We can also use boxplots to visualize the intensity of a single channel over all populations. We first load the cell annotations, add it to the phenotypic data, and define a single color per cell type:

data('refAnnots')
refPhenoFrame$Cells <- rep(refAnnots$Cells,ncol(refPhenoMat))
cell.colors <- setNames(c('#9CA5D5','#0015C5','#5B6CB4','#BFC5E8','#C79ED0','#850094',
                          '#A567B1','#DBBCE2','#D3C6A1','#5E4500','#BBDEB1','#8A1923',
                          '#B35E62','#CEA191'),
                        c('cd14-hladr-','cd14-hladrhigh','cd14-hladrmid','cd14-surf-',
                          'cd14+hladr-','cd14+hladrhigh','cd14+hladrmid','cd14+surf-',
                          'cd4+','cd8+','dendritic','igm-','igm+','nk'))

And then

cd7.pops <- refPhenoFrame %>% filter(channel=='CD7')
ggplot(data=cd7.pops,
       aes(x=Cells,y=value,fill=Cells))+
  geom_boxplot()+
  scale_fill_manual(values=cell.colors)+
  guides(fill=FALSE)+
  theme(axis.text.x = element_text(angle = 45, hjust = 1))

Alternatively one can use fan plots to visualize the trends of values of all markers in a population:

ggplot(refPhenoFrame %>% 
         filter(Cells=='cd4+'),
       aes(x=channel,y=value))+
  geom_fan()+
  facet_wrap(~Cells)+
  theme(axis.text.x = element_text(angle = 45, hjust = 1))

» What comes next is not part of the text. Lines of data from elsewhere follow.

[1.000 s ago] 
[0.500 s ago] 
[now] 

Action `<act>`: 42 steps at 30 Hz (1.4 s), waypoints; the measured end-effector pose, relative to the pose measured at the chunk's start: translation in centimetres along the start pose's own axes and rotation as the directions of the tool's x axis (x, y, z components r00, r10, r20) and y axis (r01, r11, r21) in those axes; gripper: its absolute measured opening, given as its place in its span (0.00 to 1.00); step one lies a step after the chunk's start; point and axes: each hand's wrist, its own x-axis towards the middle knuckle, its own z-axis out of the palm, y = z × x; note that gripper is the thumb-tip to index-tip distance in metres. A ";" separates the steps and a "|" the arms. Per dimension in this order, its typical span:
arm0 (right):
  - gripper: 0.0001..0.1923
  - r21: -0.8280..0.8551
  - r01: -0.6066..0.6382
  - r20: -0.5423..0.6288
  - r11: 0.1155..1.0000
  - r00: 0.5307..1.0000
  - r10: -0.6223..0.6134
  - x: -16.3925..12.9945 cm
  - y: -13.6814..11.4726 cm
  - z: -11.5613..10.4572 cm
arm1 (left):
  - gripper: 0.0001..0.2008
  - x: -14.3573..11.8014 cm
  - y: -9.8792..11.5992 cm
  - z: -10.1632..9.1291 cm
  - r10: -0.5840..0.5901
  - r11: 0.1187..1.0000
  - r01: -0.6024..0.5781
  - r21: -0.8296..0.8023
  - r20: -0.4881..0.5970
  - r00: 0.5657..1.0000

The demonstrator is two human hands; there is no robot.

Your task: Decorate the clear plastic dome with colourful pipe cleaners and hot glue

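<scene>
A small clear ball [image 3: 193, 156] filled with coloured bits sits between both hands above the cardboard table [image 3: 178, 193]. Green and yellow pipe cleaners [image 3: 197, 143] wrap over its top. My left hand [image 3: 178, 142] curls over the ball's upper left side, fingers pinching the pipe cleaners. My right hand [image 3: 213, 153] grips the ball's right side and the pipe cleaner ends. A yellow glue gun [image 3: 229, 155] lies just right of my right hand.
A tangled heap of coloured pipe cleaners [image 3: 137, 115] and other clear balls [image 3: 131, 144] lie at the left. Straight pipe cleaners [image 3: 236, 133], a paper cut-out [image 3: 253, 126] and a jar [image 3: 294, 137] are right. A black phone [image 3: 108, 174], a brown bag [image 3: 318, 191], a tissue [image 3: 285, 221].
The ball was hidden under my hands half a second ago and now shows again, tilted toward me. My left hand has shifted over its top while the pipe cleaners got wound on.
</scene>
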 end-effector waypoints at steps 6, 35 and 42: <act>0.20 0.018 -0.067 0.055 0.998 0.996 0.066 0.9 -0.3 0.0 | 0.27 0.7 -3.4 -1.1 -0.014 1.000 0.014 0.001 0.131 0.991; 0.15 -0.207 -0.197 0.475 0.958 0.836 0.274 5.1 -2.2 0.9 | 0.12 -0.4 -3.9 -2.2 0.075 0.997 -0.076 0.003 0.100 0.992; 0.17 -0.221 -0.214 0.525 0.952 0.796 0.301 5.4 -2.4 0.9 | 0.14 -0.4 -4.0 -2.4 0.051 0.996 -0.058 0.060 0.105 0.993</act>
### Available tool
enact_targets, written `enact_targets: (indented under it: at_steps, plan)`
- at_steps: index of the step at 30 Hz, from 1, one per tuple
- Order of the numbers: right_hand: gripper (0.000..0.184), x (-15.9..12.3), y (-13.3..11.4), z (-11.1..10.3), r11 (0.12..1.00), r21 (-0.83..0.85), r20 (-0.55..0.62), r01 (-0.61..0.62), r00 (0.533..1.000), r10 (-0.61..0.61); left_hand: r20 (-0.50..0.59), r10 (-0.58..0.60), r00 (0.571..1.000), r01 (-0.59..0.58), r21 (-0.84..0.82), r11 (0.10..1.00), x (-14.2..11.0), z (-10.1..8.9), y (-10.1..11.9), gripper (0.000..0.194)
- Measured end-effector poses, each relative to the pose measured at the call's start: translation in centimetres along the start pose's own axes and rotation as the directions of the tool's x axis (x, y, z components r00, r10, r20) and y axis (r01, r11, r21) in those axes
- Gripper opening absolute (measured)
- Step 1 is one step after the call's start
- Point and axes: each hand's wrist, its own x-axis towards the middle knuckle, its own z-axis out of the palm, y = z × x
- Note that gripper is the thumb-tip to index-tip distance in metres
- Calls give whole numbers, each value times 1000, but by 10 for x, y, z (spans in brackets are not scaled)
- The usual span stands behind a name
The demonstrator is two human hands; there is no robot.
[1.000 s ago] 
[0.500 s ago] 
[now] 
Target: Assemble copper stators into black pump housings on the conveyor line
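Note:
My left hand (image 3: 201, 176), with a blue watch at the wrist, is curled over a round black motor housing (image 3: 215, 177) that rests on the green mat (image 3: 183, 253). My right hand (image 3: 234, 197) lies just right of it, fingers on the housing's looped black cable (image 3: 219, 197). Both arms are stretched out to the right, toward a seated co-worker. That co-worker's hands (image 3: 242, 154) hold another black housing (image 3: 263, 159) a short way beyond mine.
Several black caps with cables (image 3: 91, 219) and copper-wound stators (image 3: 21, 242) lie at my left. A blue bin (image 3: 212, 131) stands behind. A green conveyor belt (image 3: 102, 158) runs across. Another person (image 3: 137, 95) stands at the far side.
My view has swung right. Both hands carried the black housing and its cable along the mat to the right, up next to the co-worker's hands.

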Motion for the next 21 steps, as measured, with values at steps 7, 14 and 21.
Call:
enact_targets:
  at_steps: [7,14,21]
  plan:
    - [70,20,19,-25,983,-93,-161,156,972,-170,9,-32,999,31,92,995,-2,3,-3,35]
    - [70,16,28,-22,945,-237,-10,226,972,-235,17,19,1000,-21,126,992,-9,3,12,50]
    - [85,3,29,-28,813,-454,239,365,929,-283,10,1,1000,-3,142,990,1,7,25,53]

For each population, the level of activation of the different pathways monitored using the functional markers can be visualized in the same way:

data(refFuncMat)
refFuncFrame <- melt(refFuncMat)
names(refFuncFrame) <- c('cell_id','channel','value')
refFuncFrame$Cells <- rep(refAnnots$Cells,ncol(refFuncMat))
ggplot(refFuncFrame %>% 
         filter(Cells=='cd4+'),
       aes(x=channel,y=value))+
  geom_fan()+
  facet_wrap(~Cells)+
  theme(axis.text.x = element_text(angle = 45, hjust = 1))

The Untreated dataset

The untreated dataset corresponds to unstimulated samples that have been treated with BCR/FcR-XL, PMA/Ionomycin or vanadate. To visualize the effect of the different treatments on cell populations, we first turn the dataset into a Tall-Skinny data.frame

data('untreatedFuncMat')
data('untreatedAnnots')
untreatedFuncFrame <- melt(untreatedFuncMat)
names(untreatedFuncFrame) <- c('cell_id','channel','value')
untreatedFuncFrame$Cells <- rep(untreatedAnnots$Cells,ncol(untreatedFuncMat))
untreatedFuncFrame$Treatment <- rep(untreatedAnnots$Treatment,ncol(untreatedFuncMat))

Then visualize the effects of the different stimulations on cd4+ cells:

refFuncLine <- refFuncFrame %>% filter(Cells=='cd4+') %>% group_by(Cells,channel) %>% summarise(value=median(value))
## `summarise()` has grouped output by 'Cells'. You can override using the `.groups` argument.
refFuncLine <- do.call(rbind,lapply(seq(1,3),function(x) refFuncLine))
refFuncLine$Treatment <- rep(levels(untreatedFuncFrame$Treatment),each=nlevels(refFuncLine$channel))
refFuncLine$percent <- 0
refFuncLine$id <- 'ref'
ggplot(untreatedFuncFrame %>% 
         filter(Cells=='cd4+'),
       aes(x=channel,y=value))+
  geom_fan()+
  geom_line(data=refFuncLine,
            aes(y=value,group=id),
            col='black',linetype=4)+
  facet_wrap(~Cells*Treatment,ncol=2,scale='free_x')+
  theme(axis.text.x = element_text(angle = 45, hjust = 1))

The dotted line corresponds to the median value of the reference sample for each channel.